An Employer's Perspective: Florida "Reemployment tax" aka, Unemployment Tax

An Employer’s Perspective: Florida “Reemployment tax” aka, Unemployment Tax.

Part I of II

by James F. McAuley, Esq.

Who must pay Florida Reemployment tax?

Generally, speaking it’s the difference between a 1099 and a W-2 (on the federal tax level). If you are an employer in Florida and have quarterly payroll of $1500 or more in a calendar year, have had at least one employee for any portion of a day in 20 different calendar weeks in a year, or you are liable for under the Federal Unemployment Tax ( FUT), then you meet the Florida statutory criteria for liability for Reemployment Tax. There are other categories as well, which include Indian tribes and domestic workers.

There are other statutory employers who are liable under the Reemployment Tax Act, such as nonprofit organizations as defined in section (s.) 3306(c)(8) of the Federal Unemployment Tax Act and s. 501(c)(3) of the Internal Revenue Code or if the employer is a county city or joint governmental unit. Reemployment benefits are extended to employees of nonprofit organizations (such as religious, charitable, scientific, literary, or education groups) that employ four or more workers for any portion of a day in 20 different calendar weeks during the current or preceding calendar year.

Understanding who is an “employer” is important. This article will describe what Florida courts look to when deciding this recurring issue. When an employer in Florida concludes their relationship with a worker fits within the criteria for an “employer”, they must register with the Florida Department of Revenue by establishing a Florida Reemployment tax account. This is a quarterly system, so the employment is reported in the month following the calendar quarter in which employment begins. Section 443.1316(1), Florida Statutes (2003), authorizes the Department of Economic Opportunity (DEO) to contract with the Department of Revenue (DOR) to perform the duties of the tax collection service provider and provide other unemployment tax collection services under Chapter 443, Florida Statutes. DOR’s website includes various forms and a brochure entitled “Employer Guide To Reemployment Tax”. (available to download at the end of this article.)

Generally, subject to general criteria noted initially, employers who meet the definition of an employing unit are subject to Chapter 443, Florida Statutes (2003), and are required to contribute to the Reemployment Trust Fund.
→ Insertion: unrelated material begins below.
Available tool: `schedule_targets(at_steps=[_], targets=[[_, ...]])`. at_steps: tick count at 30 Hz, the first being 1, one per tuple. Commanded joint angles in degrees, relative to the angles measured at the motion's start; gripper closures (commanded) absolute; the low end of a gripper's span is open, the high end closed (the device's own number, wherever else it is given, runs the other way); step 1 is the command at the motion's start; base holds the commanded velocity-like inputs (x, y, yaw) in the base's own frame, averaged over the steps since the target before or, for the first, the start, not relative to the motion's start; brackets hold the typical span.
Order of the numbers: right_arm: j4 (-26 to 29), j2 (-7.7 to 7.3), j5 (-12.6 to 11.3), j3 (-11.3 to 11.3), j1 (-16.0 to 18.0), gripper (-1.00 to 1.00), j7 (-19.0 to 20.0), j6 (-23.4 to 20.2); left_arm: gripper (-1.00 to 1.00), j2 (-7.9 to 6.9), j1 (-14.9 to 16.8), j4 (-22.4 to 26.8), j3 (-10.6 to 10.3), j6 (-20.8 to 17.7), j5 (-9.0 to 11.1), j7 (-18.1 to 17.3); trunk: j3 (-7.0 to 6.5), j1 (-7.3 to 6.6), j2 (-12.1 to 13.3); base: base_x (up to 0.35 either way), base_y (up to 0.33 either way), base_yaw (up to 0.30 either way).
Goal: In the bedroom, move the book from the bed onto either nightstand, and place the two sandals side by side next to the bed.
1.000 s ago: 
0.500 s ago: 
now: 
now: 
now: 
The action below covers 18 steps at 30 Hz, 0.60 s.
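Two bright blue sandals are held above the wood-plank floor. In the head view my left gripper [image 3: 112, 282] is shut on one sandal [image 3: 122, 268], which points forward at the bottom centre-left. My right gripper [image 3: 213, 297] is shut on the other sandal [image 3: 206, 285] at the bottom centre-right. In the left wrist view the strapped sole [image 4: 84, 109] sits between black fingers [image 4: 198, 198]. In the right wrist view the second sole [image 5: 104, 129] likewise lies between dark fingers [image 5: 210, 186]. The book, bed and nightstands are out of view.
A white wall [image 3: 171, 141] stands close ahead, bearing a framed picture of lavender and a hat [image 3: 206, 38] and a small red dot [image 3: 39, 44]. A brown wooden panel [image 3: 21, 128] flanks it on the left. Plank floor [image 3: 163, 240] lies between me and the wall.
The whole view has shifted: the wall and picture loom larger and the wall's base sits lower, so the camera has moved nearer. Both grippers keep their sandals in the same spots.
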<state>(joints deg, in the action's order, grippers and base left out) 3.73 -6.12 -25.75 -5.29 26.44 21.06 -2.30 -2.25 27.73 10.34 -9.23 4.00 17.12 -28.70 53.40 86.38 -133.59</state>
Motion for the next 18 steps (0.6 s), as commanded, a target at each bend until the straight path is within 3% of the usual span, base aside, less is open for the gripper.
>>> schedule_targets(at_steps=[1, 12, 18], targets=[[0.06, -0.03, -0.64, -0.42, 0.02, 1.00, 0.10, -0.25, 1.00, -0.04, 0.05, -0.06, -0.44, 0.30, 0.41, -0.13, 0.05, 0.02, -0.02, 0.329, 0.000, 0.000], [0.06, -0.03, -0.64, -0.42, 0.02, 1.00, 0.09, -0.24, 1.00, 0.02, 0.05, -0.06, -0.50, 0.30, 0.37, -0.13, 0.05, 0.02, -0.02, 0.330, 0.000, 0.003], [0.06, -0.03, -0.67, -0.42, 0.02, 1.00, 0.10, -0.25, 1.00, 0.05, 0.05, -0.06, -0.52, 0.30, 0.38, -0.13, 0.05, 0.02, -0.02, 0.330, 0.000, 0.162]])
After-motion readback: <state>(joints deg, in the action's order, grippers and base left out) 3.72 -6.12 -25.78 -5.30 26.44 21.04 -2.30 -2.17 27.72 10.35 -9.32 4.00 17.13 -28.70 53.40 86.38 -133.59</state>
Under Florida law “Reemployment tax” is collected from “employing units.” An “employing unit” is very broadly defined to mean “an individual or type of organization, including a partnership, limited liability company, association, trust, estate, joint-stock company, insurance company, or corporation……. or the legal representative of a deceased person, which has or had in its employ one or more individuals performing services for it within this state.” An “employing Unit” includes employee leasing companies. Florida has a Board of Employee Leasing companies administered through the Department of Business and Professional Regulation (DBPR). Florida law defines employee leasing as “….an arrangement whereby a leasing company assigns its employees to a client and allocates the direction of and control over the leased employees between the leasing company and the client.” See: s.468.520 (4) Fla. Stat. The use of these companies and Reemployment tax implications will be covered in a separate article (Part II) of this article.

When is this tax paid?

This is a quarterly system, so the employment is reported in the month following the calendar quarter in which employment begins. DEO has promulgated Rule 73B-10.025, entitled:” Reports Required of Liable Employers.” Reemployment tax reports along with related payments must be submitted by the end of the month following the calendar quarter for which the report is due. For example, reports and payments are due by April 30th for 1st Quarter of the calendar year returns. Likewise, the 2nd return due date is July 31st.

How is this tax remitted?

Both paper and e-filing returns are available for smaller businesses. If the business has 10 or more employees, then e-filing is required by DOR. Paper filing is done by use of Form RT-6, Employer’s Quarterly Report. Every quarter a preprinted Form RT-6 is mailed to each liable employer who does not file and pay electronically.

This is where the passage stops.